- **Problem requirements**
Line count for "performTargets": say how many lines of the data contain it, with no other text.

- **Exercise input**
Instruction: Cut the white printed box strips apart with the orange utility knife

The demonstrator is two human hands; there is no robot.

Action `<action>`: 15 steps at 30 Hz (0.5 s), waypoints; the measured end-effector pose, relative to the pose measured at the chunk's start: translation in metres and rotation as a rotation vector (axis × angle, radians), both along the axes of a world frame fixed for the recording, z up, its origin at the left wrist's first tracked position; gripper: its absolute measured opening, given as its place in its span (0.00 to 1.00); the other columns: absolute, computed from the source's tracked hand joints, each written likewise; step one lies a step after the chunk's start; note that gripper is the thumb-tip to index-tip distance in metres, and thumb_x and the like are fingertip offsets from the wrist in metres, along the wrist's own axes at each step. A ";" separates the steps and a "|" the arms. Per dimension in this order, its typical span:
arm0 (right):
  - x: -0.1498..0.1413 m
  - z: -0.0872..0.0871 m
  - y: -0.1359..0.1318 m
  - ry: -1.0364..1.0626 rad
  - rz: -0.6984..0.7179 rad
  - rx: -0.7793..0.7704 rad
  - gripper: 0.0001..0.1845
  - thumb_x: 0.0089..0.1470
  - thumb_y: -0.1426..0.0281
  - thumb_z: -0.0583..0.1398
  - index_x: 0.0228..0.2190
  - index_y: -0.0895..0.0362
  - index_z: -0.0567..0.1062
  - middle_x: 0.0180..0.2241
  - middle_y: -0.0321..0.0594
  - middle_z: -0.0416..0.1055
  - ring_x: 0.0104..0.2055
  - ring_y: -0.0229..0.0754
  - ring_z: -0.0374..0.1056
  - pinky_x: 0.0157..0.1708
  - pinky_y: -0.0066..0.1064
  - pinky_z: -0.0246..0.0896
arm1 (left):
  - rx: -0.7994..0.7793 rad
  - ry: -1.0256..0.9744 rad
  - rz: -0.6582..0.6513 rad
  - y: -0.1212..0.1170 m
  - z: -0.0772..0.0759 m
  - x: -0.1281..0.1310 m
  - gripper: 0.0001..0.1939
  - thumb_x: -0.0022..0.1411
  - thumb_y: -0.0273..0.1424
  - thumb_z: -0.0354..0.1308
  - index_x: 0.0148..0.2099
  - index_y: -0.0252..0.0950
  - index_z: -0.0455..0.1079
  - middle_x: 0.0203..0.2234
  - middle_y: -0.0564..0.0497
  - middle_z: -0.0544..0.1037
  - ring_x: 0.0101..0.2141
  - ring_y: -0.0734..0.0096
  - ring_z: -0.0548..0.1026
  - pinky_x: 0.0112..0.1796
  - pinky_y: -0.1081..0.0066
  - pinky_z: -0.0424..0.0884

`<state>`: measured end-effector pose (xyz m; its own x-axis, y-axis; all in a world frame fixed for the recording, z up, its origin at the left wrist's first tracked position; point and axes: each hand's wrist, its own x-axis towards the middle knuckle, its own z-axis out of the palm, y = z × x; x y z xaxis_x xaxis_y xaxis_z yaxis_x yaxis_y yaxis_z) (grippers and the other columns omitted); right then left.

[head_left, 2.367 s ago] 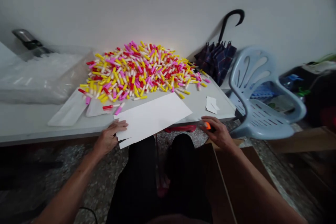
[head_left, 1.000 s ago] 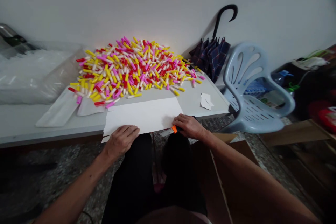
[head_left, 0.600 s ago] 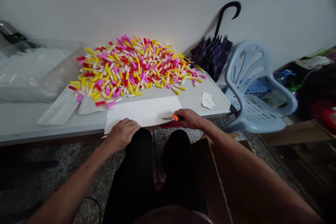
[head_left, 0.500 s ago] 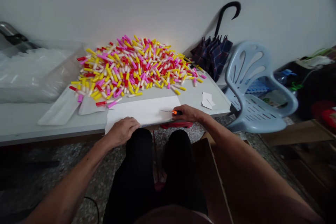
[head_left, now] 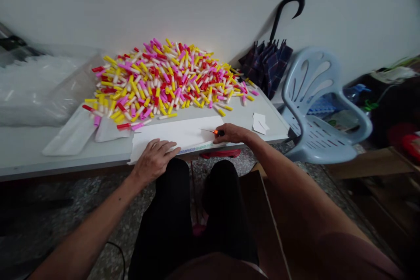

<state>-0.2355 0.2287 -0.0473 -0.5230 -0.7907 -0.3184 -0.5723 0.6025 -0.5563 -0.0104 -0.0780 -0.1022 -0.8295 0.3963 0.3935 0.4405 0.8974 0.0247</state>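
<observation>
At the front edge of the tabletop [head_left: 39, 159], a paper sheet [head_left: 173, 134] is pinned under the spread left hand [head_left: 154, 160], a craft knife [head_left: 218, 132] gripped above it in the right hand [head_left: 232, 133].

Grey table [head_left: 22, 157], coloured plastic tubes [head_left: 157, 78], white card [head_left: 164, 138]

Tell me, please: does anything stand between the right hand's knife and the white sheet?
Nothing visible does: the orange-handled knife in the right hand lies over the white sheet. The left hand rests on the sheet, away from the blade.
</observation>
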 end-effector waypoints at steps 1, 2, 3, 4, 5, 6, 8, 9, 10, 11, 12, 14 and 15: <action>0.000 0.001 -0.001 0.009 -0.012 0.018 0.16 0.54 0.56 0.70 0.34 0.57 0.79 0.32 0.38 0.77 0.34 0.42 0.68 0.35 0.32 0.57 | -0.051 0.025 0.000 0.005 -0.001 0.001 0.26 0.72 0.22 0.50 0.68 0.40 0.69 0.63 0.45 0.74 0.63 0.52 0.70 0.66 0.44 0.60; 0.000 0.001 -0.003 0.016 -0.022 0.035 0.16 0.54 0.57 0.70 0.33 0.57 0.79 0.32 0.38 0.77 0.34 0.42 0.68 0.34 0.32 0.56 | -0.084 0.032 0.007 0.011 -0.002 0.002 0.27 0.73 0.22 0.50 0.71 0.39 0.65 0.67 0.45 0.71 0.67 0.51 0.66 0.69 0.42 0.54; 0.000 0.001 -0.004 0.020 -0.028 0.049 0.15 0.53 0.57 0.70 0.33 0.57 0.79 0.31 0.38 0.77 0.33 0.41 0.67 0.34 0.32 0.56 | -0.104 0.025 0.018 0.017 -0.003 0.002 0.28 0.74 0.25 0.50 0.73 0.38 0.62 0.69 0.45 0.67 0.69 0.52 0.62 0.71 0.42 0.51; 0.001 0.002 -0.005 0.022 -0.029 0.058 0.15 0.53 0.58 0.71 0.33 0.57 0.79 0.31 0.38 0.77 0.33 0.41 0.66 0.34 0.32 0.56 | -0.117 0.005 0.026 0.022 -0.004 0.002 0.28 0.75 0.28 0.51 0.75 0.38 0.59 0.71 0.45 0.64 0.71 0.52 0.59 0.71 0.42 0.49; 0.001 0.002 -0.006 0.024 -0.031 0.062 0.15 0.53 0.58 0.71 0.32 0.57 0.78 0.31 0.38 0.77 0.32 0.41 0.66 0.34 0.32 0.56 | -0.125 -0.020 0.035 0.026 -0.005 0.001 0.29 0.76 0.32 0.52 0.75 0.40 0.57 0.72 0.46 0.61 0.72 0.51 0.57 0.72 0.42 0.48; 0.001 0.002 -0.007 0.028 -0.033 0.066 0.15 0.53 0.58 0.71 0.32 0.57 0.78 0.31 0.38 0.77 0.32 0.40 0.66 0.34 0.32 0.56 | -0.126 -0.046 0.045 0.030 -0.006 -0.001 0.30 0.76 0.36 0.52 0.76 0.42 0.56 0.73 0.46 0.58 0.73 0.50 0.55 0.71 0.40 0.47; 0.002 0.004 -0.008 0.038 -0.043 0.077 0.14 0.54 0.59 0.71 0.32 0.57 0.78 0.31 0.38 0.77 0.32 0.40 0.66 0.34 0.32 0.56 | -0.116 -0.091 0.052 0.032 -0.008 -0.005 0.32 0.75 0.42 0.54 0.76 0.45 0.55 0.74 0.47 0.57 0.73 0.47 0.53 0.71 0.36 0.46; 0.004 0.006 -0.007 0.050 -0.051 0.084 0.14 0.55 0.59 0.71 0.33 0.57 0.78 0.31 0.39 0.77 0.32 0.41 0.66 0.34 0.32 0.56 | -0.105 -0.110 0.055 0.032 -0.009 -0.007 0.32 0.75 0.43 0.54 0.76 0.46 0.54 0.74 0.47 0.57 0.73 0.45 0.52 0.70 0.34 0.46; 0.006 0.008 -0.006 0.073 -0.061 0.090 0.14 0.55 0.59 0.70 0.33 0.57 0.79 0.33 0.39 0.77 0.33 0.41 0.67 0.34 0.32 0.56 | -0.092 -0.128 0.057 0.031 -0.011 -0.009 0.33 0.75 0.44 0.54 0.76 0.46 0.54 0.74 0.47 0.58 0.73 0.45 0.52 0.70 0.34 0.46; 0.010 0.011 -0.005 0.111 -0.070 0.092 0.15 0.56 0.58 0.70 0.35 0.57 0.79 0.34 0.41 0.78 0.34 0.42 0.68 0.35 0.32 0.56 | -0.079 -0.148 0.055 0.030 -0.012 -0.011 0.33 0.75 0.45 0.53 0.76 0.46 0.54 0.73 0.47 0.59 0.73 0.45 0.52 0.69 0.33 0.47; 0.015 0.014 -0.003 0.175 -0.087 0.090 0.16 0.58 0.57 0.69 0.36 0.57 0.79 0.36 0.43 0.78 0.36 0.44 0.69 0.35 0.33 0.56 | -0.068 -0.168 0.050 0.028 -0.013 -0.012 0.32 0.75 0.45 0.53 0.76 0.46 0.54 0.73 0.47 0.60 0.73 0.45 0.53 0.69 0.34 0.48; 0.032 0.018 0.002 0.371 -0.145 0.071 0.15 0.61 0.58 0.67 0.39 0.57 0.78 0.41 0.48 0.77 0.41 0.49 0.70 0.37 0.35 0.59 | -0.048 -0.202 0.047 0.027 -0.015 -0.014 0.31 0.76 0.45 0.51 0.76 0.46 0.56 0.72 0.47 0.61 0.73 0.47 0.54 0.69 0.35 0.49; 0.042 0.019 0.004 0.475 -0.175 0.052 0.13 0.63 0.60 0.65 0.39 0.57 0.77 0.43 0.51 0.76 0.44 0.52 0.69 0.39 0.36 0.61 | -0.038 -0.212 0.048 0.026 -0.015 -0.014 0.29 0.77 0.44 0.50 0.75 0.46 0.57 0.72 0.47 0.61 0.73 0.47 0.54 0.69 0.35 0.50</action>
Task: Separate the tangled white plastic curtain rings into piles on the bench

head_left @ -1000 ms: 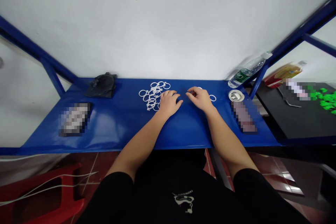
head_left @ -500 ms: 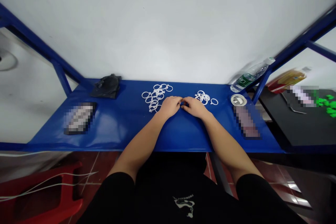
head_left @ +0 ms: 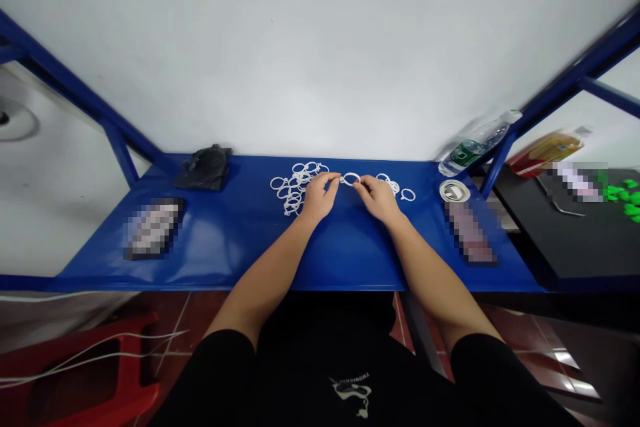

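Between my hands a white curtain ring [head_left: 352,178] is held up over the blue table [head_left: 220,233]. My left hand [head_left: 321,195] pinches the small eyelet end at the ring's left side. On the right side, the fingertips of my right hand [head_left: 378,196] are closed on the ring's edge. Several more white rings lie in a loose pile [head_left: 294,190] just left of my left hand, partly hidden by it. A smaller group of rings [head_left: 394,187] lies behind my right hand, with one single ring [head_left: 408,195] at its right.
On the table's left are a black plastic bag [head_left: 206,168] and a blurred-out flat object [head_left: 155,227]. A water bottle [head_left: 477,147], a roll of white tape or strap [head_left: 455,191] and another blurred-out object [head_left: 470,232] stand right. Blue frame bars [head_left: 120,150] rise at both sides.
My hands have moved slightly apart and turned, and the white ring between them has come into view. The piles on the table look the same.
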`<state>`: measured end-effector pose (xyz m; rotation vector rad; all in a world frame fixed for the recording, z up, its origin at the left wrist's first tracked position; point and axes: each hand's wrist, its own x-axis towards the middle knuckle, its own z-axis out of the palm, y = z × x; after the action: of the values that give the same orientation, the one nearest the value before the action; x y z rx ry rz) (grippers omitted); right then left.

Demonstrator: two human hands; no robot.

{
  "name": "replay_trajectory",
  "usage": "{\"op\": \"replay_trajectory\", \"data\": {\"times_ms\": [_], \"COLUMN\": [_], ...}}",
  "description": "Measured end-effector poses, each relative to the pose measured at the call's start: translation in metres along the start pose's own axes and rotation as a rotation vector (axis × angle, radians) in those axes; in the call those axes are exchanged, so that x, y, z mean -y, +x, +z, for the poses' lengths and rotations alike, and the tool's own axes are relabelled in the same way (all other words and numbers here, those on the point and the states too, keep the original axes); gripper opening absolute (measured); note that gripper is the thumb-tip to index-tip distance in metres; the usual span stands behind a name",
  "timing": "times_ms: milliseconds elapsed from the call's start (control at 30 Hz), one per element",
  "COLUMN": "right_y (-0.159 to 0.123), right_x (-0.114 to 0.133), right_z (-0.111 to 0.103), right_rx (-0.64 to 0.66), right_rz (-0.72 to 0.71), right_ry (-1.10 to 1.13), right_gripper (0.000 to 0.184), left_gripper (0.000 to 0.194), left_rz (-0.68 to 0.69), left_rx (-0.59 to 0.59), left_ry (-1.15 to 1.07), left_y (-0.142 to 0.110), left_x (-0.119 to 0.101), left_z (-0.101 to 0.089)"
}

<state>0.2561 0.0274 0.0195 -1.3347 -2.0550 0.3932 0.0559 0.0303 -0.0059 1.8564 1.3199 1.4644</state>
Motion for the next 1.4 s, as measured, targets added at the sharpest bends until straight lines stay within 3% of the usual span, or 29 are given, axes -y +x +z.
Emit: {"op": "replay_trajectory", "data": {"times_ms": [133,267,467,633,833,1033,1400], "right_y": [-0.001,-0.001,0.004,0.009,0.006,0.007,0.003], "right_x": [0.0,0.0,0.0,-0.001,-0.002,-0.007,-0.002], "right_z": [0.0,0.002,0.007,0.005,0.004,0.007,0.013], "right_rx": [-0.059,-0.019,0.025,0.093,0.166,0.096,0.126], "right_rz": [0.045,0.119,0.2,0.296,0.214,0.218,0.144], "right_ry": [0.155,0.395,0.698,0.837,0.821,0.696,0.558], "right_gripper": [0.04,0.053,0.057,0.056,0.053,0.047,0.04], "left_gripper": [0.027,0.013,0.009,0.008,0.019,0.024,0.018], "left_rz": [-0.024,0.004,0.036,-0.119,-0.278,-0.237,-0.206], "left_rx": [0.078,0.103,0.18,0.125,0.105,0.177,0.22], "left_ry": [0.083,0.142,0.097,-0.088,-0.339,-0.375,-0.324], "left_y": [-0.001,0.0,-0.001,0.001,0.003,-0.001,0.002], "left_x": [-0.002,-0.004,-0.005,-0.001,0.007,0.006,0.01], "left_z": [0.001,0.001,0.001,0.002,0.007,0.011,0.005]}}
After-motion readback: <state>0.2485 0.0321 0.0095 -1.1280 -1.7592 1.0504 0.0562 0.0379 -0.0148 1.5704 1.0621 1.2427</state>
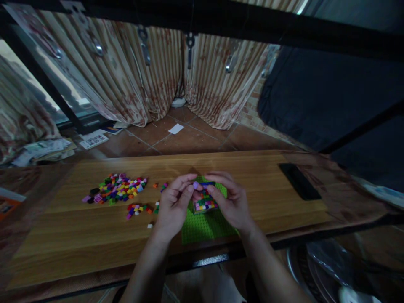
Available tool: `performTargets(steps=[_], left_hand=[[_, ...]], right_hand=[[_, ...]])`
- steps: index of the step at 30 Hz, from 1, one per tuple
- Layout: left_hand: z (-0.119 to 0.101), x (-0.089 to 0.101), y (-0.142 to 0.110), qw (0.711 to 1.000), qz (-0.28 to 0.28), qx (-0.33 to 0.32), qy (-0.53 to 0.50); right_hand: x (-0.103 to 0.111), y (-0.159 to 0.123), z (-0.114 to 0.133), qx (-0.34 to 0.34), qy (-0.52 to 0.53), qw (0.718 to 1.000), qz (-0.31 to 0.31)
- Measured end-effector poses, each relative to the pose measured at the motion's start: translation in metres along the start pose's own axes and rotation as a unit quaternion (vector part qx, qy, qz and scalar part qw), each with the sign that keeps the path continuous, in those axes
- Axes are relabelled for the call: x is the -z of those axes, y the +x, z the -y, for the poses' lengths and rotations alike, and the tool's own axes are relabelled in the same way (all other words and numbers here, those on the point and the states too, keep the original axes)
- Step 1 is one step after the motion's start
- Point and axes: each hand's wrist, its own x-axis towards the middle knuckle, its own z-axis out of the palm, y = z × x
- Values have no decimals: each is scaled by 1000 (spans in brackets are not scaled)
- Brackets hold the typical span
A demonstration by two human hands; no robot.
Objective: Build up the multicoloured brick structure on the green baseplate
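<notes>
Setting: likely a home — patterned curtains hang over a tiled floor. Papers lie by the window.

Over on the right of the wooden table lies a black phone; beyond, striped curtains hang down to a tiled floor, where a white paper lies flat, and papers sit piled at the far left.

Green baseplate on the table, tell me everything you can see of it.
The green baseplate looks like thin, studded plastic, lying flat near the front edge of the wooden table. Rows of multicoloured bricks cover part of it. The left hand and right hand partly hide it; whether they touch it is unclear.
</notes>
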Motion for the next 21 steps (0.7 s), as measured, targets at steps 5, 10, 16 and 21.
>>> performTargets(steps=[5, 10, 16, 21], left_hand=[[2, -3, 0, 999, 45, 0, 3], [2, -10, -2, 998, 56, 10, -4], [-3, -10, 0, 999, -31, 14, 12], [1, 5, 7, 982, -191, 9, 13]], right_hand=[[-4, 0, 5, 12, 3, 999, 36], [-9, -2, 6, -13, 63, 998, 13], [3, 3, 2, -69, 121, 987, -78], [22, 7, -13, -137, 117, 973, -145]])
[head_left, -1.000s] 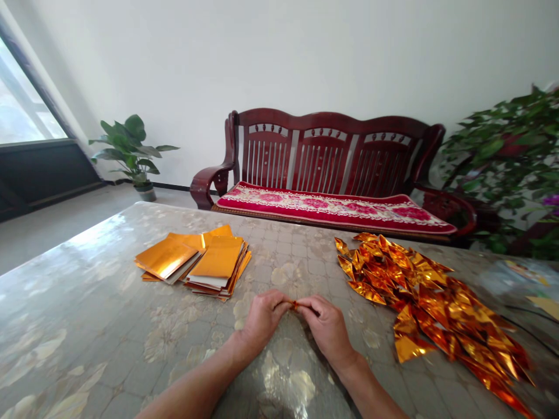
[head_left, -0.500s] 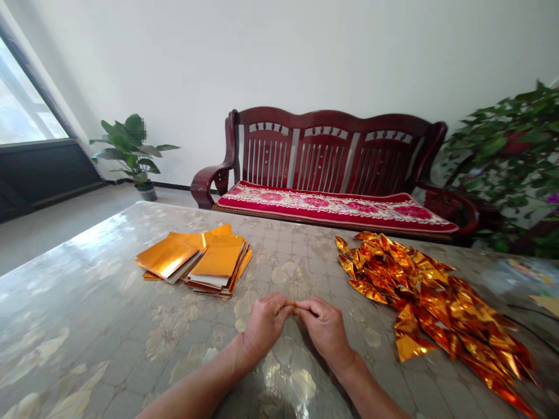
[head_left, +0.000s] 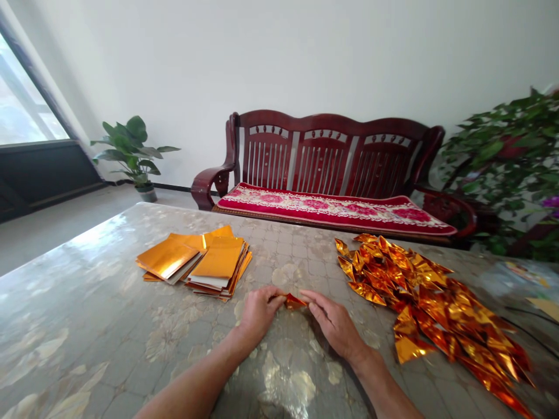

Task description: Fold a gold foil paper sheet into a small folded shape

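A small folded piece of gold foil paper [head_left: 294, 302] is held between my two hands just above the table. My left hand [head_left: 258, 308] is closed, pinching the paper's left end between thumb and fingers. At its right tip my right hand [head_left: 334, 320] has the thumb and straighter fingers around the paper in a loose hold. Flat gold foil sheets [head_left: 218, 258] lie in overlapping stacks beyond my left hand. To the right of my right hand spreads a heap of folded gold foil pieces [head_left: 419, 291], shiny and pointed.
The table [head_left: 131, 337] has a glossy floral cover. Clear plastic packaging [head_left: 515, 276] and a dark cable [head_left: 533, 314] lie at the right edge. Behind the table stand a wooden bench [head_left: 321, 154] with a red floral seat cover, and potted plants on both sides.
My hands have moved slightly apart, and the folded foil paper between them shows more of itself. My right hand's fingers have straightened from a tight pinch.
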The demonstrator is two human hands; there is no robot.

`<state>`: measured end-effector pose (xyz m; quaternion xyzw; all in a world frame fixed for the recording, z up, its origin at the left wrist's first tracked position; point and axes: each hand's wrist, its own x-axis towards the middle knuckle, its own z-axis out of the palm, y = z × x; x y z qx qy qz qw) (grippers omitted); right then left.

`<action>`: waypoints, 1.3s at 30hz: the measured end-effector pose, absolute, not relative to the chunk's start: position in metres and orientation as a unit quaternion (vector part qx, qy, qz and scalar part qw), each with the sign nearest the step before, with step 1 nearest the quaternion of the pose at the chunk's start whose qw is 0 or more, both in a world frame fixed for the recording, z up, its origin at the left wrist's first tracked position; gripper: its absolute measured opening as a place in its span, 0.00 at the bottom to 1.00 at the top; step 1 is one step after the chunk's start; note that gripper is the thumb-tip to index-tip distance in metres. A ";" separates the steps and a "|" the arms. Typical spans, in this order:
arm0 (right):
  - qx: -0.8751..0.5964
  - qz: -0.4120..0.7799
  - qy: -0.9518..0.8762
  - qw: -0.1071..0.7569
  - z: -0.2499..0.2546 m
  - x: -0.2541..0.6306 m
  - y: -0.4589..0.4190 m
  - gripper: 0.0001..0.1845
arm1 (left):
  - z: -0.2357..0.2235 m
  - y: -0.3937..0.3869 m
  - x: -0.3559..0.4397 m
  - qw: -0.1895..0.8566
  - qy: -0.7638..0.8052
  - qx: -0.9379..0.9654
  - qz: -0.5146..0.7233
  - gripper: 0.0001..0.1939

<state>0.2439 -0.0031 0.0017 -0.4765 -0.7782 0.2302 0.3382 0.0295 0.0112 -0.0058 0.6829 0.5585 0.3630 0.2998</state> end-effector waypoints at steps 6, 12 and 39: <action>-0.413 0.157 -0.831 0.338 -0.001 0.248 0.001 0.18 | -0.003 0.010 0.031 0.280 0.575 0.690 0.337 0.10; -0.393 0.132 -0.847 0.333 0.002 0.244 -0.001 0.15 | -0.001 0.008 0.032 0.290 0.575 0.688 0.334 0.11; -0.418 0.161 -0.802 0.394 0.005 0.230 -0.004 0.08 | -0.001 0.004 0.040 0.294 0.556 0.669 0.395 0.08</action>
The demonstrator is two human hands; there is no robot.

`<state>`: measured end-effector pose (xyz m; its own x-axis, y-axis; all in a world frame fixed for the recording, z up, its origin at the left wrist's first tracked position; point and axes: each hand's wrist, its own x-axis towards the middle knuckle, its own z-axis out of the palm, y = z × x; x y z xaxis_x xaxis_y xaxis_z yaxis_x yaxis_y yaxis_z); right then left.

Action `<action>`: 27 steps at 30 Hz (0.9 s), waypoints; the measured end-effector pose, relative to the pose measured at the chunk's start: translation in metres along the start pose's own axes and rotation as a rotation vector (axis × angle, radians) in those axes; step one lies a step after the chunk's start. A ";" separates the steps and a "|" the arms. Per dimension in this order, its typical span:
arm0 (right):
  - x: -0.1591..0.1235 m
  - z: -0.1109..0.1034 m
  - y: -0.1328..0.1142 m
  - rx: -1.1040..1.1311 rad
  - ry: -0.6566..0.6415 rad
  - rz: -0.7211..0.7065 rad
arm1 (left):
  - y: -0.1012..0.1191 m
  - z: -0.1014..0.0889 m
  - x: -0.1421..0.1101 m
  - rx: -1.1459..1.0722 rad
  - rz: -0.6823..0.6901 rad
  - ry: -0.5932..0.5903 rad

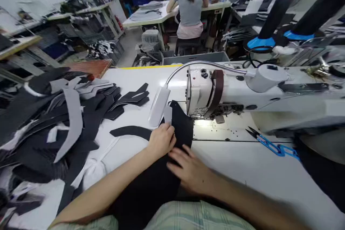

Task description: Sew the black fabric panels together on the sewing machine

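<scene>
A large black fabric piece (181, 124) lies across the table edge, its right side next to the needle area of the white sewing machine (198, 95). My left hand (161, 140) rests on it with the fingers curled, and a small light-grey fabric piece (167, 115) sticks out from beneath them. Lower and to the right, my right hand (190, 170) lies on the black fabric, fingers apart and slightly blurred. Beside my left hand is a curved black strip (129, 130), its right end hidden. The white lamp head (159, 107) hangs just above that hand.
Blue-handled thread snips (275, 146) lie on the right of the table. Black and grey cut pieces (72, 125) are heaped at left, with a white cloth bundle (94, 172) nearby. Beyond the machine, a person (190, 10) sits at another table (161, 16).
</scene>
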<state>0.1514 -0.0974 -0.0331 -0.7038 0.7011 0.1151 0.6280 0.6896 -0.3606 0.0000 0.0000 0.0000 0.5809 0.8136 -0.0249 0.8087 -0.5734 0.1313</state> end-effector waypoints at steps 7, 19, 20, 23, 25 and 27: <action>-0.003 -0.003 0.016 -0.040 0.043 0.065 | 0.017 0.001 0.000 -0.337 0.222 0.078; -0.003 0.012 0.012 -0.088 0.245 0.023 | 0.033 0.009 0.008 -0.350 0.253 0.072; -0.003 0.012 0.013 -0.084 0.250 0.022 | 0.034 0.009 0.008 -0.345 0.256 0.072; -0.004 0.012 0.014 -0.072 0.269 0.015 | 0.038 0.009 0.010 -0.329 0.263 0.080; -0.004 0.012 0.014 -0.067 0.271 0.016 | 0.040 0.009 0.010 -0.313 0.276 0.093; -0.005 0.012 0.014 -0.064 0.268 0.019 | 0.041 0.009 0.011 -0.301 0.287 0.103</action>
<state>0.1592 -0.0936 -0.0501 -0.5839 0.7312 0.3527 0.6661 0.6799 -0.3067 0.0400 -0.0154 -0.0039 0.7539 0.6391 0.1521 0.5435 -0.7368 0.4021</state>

- **Reply**
2